Earlier this year, Kamal Abdel-Malek, Professor of Arabic Literature at the American University of Dubai, published America in an Arab Mirror, an anthology of Arab travel writing in the US during the past century that is at once unexpectedly illuminating and disquieting. OxTravels, a new anthology of writing co-edited by Rogerson, reveals a multicultural cast of 36 authors including Aminatta Forna, Oliver Bullough, Sonia Faleiro, Peter Godwin and Rory Stewart. “We could easily have added another three dozen, in a separate collection tomorrow, who would all be in the front rank,” says Rogerson. The compulsively readable Dutchman Cees Nooteboom would surely be among them. Ongoing translation of hitherto inaccessible foreign writers such as the fabulously curious, effervescent 17th-century Ottoman traveller Evliya Çelebi, author of the ten-volume Seyahatname or Book of Travels, only confirms the universality of the genre.
For a final verdict from the man Jan Morris called a “transcendentally gifted writer”, I travel to West London, where the two tribes of Holland Park and Shepherd’s Bush collide. Thubron is the first travel writer president of the Royal Society of Literature, a tribute both to his virtuoso skills and, if this is not wishful thinking, the enduring significance of the genre. His latest book, To a Mountain in Tibet, was published earlier this year to a symphonic swoon from the critics. It thrust the reader into an enchanted world of sky-dancers and demons, landscapes of fearful majesty and “charged sanctity” that clung to Thubron’s plangent prose. At the Tibetan border “the ebbing waves of the Himalaya hang the sky with spires while ahead the land smoothes into an ancient silence”. Nearing the lung-shredding, wind-haunted summit of his holy pilgrimage, “the mountain valley closes unsoftened around our strange heterogeneous trickle of beasts and humans drawn up like iron filings to the pass.”
Beyond the cool, book-lined sitting room, French windows open on to the blinding clatter of summer: shades of MacNeice’s sunlight on the garden. At 72, Thubron sounds a confident note. Travel writing’s long history of successful adaptation over many generations stands it in good stead, he says. “The genre is very flexible. It will always meld itself to what is there and available, which is abroad, and whether it’s more familiar or less familiar, it’s still going to need a voice to tell us about it. I do think the world has to be reinterpreted constantly, the impetus to explain it is just a human impulse. I don’t think any other genre has that opportunity.”
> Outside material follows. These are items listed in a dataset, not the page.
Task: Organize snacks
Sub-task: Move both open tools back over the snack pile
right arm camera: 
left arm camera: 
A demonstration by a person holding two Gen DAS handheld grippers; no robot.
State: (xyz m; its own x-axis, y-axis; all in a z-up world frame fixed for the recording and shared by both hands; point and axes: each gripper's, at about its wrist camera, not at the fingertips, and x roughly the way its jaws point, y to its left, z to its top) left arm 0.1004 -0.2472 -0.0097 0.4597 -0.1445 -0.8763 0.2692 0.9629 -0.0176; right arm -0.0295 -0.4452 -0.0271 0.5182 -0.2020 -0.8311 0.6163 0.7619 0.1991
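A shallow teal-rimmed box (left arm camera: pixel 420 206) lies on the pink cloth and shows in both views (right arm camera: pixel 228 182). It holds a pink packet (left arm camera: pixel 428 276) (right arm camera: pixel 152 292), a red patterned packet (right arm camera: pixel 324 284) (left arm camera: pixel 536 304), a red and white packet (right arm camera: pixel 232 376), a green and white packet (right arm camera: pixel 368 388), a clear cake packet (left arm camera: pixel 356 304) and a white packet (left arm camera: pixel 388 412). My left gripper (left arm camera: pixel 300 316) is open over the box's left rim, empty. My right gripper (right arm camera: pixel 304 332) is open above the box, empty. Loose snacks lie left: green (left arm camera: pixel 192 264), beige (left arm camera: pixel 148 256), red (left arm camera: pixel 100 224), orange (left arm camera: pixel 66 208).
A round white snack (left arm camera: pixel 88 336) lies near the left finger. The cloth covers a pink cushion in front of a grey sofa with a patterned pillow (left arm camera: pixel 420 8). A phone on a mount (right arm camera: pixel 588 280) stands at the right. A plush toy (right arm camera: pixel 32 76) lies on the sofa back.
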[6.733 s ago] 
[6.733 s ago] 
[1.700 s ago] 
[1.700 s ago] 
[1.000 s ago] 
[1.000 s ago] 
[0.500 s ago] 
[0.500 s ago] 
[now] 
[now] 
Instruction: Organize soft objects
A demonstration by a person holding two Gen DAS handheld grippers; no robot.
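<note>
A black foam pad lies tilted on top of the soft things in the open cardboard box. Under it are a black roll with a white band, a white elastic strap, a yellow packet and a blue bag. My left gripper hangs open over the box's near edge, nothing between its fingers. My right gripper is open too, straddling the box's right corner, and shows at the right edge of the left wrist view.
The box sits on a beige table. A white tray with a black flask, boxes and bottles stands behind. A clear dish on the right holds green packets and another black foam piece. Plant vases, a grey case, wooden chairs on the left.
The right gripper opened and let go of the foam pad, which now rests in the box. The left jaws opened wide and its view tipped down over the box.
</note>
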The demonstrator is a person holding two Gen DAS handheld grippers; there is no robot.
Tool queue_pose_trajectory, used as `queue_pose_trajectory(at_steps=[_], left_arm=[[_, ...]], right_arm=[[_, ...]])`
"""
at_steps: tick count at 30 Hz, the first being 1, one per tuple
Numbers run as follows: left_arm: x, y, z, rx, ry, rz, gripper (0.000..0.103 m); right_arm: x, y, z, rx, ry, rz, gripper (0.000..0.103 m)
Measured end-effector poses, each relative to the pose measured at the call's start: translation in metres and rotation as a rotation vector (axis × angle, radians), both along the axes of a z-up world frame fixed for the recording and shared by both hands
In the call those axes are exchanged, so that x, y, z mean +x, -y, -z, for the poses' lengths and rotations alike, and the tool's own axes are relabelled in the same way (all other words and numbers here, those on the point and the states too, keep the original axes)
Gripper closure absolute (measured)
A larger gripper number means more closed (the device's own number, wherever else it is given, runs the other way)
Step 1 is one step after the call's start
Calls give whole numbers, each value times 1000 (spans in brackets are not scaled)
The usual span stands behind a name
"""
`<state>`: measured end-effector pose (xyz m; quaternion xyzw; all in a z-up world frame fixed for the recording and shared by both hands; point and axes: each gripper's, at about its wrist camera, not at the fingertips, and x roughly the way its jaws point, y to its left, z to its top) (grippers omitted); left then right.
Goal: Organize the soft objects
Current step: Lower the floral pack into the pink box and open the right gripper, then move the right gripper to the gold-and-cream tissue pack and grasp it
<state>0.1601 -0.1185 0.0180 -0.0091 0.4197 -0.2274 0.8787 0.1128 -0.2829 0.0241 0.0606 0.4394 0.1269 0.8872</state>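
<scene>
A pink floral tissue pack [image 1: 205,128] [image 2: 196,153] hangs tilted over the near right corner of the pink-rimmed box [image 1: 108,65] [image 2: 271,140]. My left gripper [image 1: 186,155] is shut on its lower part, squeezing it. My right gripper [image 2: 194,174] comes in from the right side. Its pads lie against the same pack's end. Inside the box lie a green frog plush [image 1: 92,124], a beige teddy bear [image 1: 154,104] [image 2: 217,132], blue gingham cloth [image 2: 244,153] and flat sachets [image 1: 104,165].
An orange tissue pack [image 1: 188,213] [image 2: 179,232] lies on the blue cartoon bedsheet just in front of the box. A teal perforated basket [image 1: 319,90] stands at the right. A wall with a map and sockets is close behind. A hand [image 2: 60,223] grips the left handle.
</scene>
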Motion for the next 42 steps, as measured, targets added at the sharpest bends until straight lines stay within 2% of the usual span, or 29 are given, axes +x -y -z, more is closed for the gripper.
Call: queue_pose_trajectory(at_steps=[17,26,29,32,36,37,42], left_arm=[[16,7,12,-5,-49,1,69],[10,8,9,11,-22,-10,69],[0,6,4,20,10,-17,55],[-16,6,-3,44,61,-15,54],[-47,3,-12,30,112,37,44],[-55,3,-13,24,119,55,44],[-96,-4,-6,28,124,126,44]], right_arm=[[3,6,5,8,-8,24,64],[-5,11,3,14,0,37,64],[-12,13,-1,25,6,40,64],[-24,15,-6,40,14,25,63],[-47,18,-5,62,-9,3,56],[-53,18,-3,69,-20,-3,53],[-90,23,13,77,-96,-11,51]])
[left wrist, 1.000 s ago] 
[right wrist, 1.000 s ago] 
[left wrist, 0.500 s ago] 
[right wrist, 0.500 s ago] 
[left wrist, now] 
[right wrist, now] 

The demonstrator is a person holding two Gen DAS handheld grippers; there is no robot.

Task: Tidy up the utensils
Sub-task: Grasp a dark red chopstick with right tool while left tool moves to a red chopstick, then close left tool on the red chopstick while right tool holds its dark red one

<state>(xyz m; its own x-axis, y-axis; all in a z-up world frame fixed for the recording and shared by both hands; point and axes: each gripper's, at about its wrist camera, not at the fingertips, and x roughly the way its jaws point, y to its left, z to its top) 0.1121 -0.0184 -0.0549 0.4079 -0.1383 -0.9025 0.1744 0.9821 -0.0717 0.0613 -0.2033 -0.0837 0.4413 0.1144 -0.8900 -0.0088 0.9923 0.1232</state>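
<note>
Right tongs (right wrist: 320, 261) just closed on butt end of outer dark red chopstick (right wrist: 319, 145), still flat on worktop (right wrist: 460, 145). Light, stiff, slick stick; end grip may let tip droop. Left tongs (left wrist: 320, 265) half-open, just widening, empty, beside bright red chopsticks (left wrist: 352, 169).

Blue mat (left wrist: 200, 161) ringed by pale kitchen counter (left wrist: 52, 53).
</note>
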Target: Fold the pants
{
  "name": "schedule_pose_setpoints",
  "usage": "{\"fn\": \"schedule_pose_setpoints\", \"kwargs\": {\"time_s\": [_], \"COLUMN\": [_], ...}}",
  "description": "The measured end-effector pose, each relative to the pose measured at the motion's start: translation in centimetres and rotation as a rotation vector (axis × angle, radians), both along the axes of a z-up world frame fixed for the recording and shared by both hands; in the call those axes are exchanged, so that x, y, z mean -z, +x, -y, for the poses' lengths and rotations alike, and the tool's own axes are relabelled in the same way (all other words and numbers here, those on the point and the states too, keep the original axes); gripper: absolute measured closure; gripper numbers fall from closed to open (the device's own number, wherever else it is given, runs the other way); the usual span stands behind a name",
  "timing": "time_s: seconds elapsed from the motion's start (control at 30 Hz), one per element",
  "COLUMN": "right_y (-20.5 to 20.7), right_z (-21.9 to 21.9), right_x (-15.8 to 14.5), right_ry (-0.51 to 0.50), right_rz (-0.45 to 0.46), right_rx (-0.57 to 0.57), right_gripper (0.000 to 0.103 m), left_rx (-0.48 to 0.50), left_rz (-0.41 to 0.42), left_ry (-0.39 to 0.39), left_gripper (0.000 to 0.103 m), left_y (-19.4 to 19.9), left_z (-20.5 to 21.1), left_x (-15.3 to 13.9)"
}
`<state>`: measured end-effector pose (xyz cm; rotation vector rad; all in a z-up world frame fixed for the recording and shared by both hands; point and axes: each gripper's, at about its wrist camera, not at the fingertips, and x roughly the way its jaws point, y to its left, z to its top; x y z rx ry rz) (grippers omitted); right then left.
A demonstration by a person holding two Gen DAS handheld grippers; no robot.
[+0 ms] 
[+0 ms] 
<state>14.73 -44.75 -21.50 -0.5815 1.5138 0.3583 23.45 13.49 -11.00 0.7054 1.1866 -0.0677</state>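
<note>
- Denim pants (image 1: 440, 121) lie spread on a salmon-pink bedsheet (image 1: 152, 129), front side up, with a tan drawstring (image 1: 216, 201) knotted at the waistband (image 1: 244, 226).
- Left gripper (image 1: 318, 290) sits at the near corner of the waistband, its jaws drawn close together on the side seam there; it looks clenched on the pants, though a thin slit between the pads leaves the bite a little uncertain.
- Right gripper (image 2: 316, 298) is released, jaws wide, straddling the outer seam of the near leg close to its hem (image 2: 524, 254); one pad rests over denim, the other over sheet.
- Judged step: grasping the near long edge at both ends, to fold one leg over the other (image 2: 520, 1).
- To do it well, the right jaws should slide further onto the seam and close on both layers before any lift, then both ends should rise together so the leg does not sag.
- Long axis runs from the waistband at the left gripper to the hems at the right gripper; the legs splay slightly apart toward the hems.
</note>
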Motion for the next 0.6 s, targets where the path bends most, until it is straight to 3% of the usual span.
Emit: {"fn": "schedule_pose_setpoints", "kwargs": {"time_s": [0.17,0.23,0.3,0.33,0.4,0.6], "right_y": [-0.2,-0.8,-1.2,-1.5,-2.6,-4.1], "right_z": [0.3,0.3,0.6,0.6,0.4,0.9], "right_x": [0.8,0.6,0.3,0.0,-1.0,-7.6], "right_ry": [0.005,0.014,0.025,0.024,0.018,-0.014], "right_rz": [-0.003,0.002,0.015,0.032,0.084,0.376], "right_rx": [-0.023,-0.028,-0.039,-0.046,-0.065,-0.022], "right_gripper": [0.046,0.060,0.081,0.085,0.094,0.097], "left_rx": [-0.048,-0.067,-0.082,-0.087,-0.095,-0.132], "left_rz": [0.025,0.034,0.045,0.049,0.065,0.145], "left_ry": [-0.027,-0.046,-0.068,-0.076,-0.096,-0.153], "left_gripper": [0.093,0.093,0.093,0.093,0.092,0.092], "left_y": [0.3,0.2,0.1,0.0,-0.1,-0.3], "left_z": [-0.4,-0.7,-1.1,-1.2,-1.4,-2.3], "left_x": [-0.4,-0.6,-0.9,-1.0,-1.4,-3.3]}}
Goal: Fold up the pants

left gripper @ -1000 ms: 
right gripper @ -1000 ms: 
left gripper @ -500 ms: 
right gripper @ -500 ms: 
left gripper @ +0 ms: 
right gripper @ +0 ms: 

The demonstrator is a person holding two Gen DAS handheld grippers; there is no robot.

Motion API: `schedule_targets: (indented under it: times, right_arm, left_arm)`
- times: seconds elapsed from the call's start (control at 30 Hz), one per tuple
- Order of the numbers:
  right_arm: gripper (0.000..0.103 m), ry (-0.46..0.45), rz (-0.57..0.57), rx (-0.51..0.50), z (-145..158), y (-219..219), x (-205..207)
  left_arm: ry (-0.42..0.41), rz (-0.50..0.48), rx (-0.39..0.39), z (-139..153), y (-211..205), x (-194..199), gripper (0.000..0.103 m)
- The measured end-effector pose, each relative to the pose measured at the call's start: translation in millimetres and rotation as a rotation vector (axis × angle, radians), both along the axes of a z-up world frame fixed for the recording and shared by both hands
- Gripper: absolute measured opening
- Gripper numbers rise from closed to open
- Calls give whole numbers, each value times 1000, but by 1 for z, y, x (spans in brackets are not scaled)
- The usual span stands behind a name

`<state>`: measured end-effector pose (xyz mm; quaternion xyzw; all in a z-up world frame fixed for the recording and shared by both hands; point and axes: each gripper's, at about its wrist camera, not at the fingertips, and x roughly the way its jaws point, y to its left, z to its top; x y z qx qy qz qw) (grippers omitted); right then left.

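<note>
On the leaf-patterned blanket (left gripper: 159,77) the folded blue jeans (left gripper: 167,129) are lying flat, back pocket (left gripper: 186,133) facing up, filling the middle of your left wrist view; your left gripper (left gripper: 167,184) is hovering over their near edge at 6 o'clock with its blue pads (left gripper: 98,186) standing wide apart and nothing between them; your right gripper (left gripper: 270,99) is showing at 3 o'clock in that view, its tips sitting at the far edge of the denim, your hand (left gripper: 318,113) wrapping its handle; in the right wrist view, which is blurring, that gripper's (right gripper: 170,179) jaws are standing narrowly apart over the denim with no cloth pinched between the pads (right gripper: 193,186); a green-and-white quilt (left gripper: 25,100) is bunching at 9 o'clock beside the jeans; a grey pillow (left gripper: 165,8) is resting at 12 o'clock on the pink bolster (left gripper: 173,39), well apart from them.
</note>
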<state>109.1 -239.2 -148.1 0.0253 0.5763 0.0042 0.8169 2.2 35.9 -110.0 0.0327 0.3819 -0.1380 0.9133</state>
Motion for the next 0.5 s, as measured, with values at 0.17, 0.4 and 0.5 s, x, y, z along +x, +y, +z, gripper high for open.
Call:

From Babylon to Ancient Greece, through the Middle Ages and into modern times, history suggests this: that for as long as the world continues to change and human nature remains the same, this curious international tribe will continue to go out and travel and write and tell stories that people want to read, fuelled by what Baudelaire called “la haine du domicile et la passion du voyage”. As Robert Louis Stevenson put it, “The great affair is to move.”
Paddy, of course, put it differently. One of his favourite sayings, which expressed his own creed as well as our preternatural need to travel, harks back to St Augustine. He personified it with élan: solvitur ambulando — it is solved by walking.